Directions | Set the material down again exactly, line by line, skipping each picture.

Collected data |
- Opening Delimiter -

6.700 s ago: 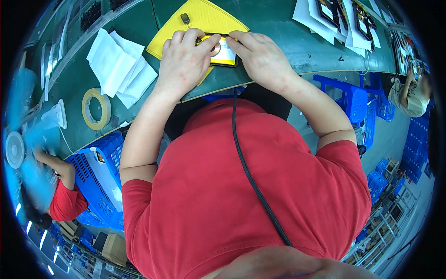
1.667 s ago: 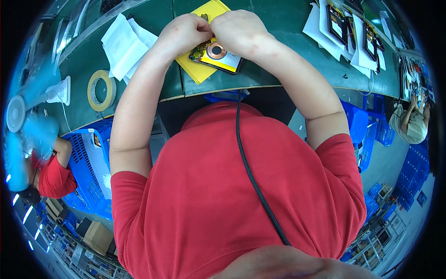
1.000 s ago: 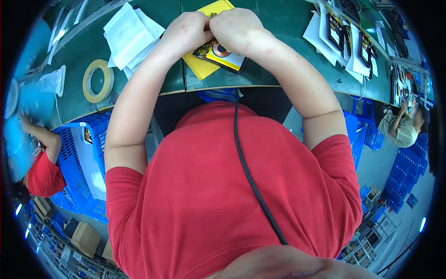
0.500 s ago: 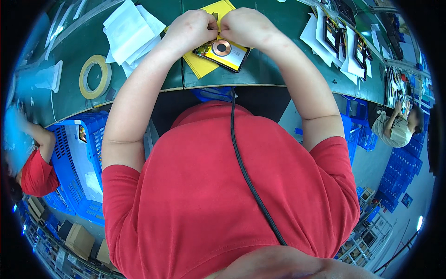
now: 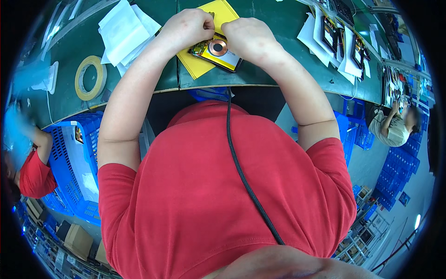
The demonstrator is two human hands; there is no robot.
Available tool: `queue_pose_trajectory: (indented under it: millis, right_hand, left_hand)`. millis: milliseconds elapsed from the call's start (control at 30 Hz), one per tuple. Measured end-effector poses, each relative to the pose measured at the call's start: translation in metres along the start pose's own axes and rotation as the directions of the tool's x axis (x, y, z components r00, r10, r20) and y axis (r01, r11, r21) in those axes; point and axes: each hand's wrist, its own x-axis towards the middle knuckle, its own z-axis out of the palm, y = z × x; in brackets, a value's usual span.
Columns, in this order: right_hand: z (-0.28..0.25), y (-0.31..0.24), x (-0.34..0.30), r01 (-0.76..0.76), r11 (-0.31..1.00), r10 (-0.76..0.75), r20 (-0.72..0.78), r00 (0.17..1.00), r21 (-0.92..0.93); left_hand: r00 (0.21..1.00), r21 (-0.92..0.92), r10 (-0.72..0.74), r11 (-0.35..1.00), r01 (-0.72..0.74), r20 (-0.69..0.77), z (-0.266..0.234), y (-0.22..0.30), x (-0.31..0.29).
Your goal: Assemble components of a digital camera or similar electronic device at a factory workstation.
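An opened handheld electronic device [image 5: 225, 62] lies slanted on a yellow pad [image 5: 197, 69] at the table's front edge. It has a dark frame, a round copper coil [image 5: 217, 47], a yellow and white block and a bare circuit board. My left hand [image 5: 189, 29] is at the board end, with thumb and forefinger pinched together; what they hold, if anything, is hidden. Just across from it, my right hand [image 5: 248, 39] is curled at the upper right side of the device. Its fingertips are tucked out of sight, so I cannot tell what they grip.
White sheets [image 5: 123, 35] and a roll of tape [image 5: 90, 78] lie on the green table [image 5: 160, 83] to the left. More sheets with dark-framed parts [image 5: 330, 39] are at the right. A blue basket [image 5: 69, 172] stands lower left. Other people [image 5: 394, 126] are at both sides.
My right hand has moved slightly down and right, opening a wider gap from my left hand. My left hand stays at the board end. The whole view has shifted a little.
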Motion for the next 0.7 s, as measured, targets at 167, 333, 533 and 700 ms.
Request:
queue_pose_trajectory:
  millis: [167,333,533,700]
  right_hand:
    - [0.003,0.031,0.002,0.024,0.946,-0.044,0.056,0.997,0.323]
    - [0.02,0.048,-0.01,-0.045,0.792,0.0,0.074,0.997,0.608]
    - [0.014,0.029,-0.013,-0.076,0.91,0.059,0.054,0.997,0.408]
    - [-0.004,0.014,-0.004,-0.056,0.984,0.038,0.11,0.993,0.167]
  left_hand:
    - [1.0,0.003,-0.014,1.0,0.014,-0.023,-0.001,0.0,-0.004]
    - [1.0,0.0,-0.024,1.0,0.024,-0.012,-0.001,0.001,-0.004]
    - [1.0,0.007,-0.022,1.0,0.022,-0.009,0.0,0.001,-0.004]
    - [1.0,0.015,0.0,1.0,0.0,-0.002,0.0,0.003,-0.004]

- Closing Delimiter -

Answer space |
6.700 s ago: 
1.667 s ago: 
1.000 s ago: 
0.500 s ago: 
now: 
The demonstrator is two human hands; there is no robot.
Available tool: `queue_pose_trajectory: (indented under it: millis, right_hand, left_hand)`. millis: milliseconds elapsed from the call's start (control at 30 Hz), one per tuple. Measured end-effector poses, each relative to the pose measured at the call's start: translation in metres along the start pose's own axes and rotation as the directions of the tool's x axis (x, y, z components r00, r10, r20) and y axis (r01, r11, r21) in those axes; point and axes: each hand's wrist, its own x-axis towards the middle knuckle, its own z-axis out of the palm, y = z × x; in brackets, a value's usual span.
Columns, in this order: right_hand: z (-0.28..0.25), y (-0.31..0.24), x (-0.34..0.30), r01 (-0.76..0.76), r11 (-0.31..1.00), r10 (-0.76..0.75), r20 (-0.72..0.78), r00 (0.17..1.00), r21 (-0.92..0.93); left_hand: r00 (0.21..1.00), r21 (-0.92..0.92), r10 (-0.72..0.74), r11 (-0.35..1.00), r01 (-0.72..0.74), r20 (-0.69..0.77), z (-0.266..0.234), y (-0.22..0.30), x (-0.31..0.29).
Your goal: Assemble components of a digital camera or similar electronic device at a factory workstation.
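An opened handheld electronic device [image 5: 225, 62] lies slanted on a yellow pad [image 5: 197, 69] at the table's front edge. It has a dark frame, a round copper coil [image 5: 217, 47], a yellow and white block and a bare circuit board. My left hand [image 5: 189, 29] is at the board end, with thumb and forefinger pinched together; what they hold, if anything, is hidden. Just across from it, my right hand [image 5: 248, 39] is curled at the upper right side of the device. Its fingertips are tucked out of sight, so I cannot tell what they grip.
White sheets [image 5: 123, 35] and a roll of tape [image 5: 90, 78] lie on the green table [image 5: 160, 83] to the left. More sheets with dark-framed parts [image 5: 330, 39] are at the right. A blue basket [image 5: 69, 172] stands lower left. Other people [image 5: 394, 126] are at both sides.
My right hand has moved slightly down and right, opening a wider gap from my left hand. My left hand stays at the board end. The whole view has shifted a little.
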Motion for the next 0.7 s, as measured, targets at 167, 333, 533 and 700 ms.
Request:
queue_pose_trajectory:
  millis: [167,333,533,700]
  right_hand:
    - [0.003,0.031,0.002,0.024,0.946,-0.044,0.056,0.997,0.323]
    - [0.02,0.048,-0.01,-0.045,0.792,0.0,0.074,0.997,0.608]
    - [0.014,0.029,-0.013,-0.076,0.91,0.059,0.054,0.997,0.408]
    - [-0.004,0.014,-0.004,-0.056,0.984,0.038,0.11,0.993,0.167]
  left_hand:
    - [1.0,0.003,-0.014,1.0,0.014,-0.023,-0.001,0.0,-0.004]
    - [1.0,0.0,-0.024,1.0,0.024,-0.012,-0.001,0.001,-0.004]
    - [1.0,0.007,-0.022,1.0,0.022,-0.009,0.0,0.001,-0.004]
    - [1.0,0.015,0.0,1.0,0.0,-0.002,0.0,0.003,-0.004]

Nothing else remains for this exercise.